[Directions]
The answer must be every line of the records below that holds the word "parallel".

*** Data section ***

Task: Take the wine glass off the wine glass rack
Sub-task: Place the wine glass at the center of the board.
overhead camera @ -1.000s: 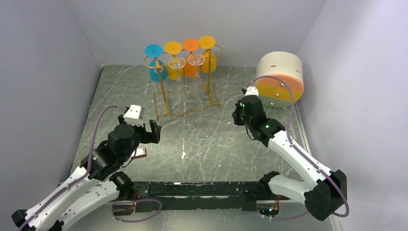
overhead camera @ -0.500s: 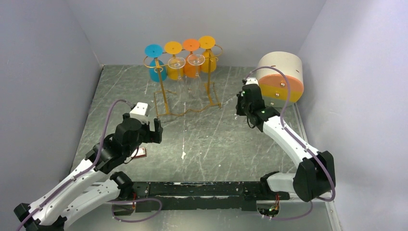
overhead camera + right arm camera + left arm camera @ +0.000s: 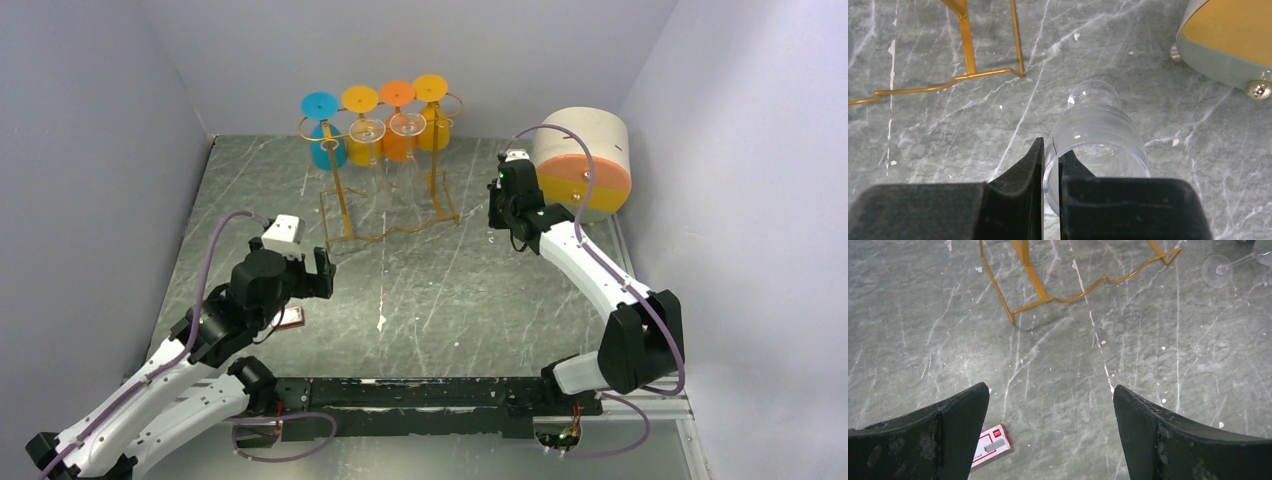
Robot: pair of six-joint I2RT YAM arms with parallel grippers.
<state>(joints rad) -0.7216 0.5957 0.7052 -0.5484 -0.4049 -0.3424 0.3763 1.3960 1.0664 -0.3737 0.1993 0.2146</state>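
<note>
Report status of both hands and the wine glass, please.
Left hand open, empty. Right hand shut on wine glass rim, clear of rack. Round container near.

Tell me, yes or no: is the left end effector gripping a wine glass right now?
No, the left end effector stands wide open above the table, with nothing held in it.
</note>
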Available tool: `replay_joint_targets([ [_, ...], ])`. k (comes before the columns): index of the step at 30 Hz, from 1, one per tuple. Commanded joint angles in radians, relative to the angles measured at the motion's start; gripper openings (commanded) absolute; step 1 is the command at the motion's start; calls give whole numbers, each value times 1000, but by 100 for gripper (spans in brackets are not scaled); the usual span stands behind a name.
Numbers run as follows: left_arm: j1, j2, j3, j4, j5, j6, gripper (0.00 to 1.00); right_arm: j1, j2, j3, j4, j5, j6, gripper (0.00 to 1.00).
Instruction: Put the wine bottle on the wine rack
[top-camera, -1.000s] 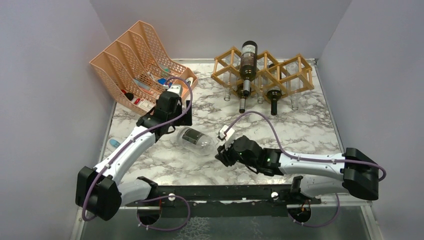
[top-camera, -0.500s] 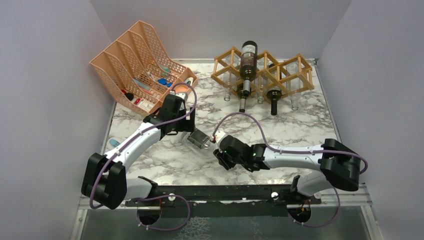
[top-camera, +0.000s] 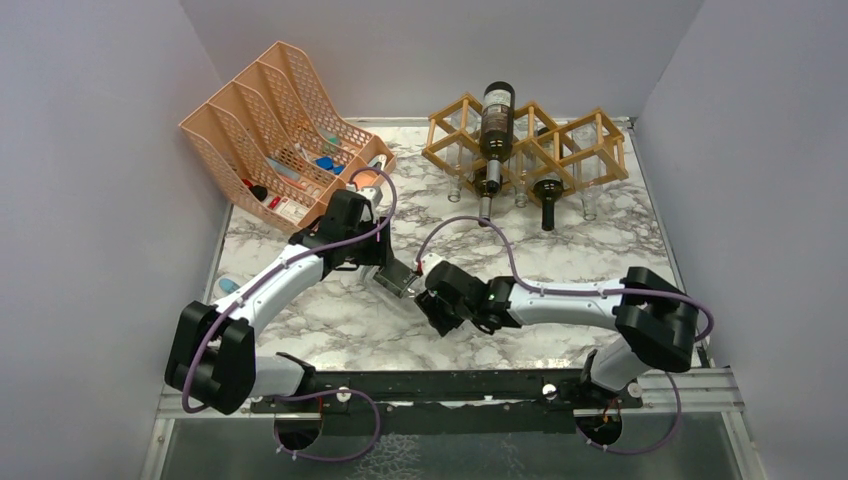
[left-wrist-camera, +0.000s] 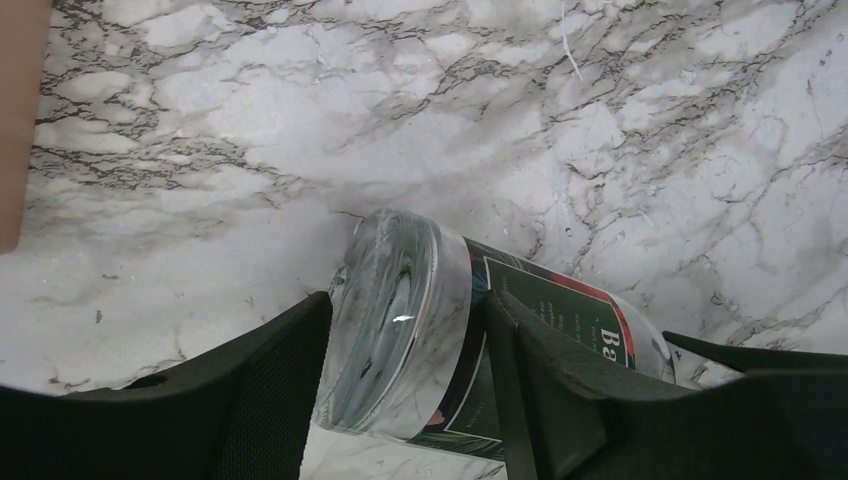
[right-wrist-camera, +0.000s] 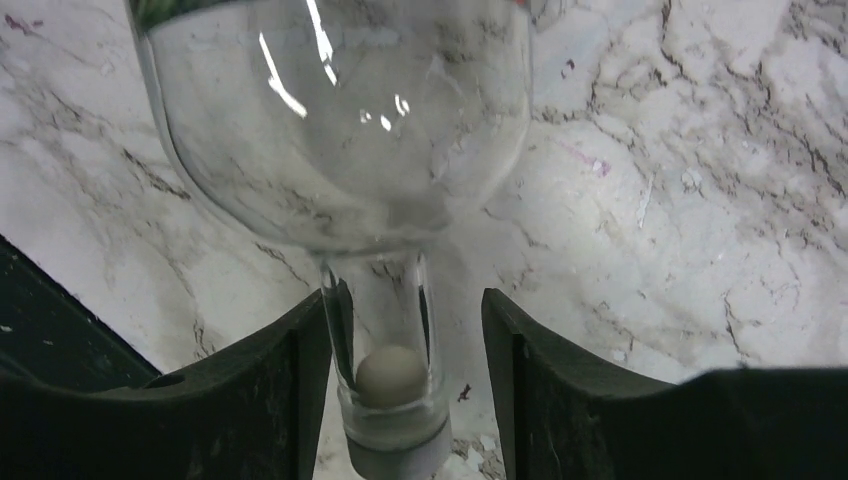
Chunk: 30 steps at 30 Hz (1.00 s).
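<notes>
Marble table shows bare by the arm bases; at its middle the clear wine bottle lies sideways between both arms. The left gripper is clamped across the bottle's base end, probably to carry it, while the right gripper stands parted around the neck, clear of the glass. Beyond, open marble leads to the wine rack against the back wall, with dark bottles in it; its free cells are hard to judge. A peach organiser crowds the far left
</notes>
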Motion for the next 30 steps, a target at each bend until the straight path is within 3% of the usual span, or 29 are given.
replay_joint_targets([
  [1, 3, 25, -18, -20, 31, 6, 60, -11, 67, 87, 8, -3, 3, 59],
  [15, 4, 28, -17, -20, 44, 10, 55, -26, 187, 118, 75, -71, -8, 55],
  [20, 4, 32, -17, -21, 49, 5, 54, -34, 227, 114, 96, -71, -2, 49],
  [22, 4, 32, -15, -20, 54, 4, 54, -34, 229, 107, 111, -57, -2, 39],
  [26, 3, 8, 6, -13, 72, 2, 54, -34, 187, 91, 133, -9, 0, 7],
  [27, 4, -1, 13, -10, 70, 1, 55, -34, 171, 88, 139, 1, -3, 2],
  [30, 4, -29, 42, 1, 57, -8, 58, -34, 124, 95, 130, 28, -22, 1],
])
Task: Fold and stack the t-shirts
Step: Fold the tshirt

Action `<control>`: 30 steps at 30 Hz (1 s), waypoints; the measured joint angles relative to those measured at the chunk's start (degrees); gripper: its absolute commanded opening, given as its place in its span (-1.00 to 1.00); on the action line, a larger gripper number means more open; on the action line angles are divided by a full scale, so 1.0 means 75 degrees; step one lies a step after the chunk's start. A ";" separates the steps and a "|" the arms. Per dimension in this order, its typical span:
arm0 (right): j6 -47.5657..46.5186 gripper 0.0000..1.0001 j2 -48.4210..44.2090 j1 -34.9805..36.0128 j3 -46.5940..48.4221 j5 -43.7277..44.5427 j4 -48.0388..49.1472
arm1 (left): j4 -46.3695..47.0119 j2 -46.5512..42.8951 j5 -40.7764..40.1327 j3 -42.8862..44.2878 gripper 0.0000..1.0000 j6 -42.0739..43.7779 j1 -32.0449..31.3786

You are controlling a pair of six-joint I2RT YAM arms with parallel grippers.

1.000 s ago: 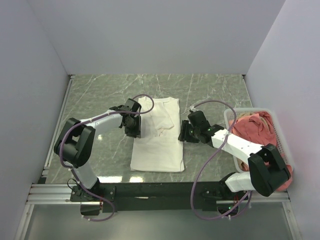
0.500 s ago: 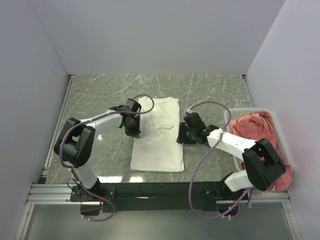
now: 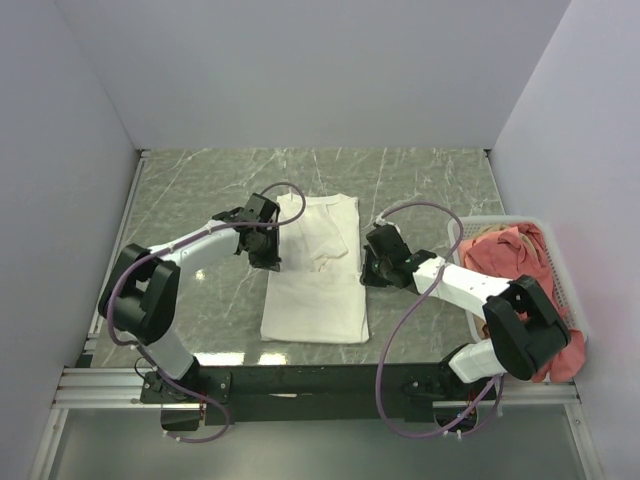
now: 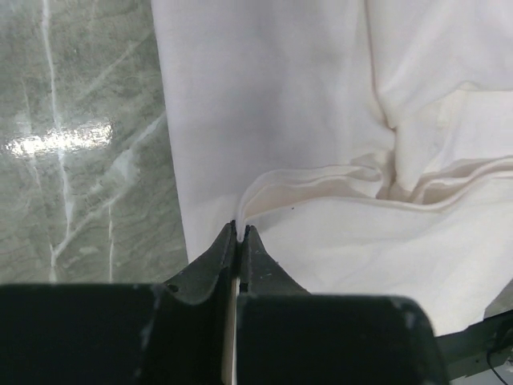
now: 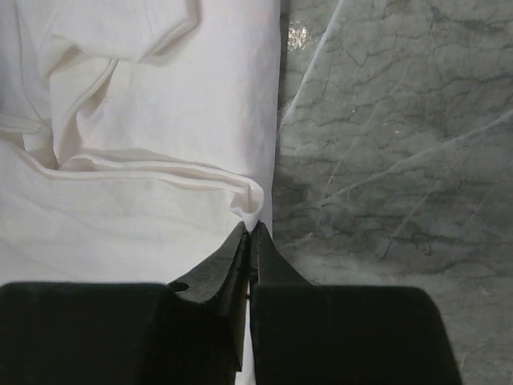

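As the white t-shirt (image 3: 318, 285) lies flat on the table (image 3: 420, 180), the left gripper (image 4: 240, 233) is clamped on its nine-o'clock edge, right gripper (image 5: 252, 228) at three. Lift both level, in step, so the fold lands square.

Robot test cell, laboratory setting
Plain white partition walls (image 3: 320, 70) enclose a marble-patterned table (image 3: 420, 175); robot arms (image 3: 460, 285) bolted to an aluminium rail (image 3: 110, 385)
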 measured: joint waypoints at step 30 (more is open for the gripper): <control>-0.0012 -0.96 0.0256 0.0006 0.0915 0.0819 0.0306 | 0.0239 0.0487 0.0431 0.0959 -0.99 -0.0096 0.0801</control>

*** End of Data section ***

[Expected output]
Robot: pair of six-joint I2RT YAM arms with parallel grippers.
You are controlling a pair of six-joint I2RT YAM arms with parallel grippers.

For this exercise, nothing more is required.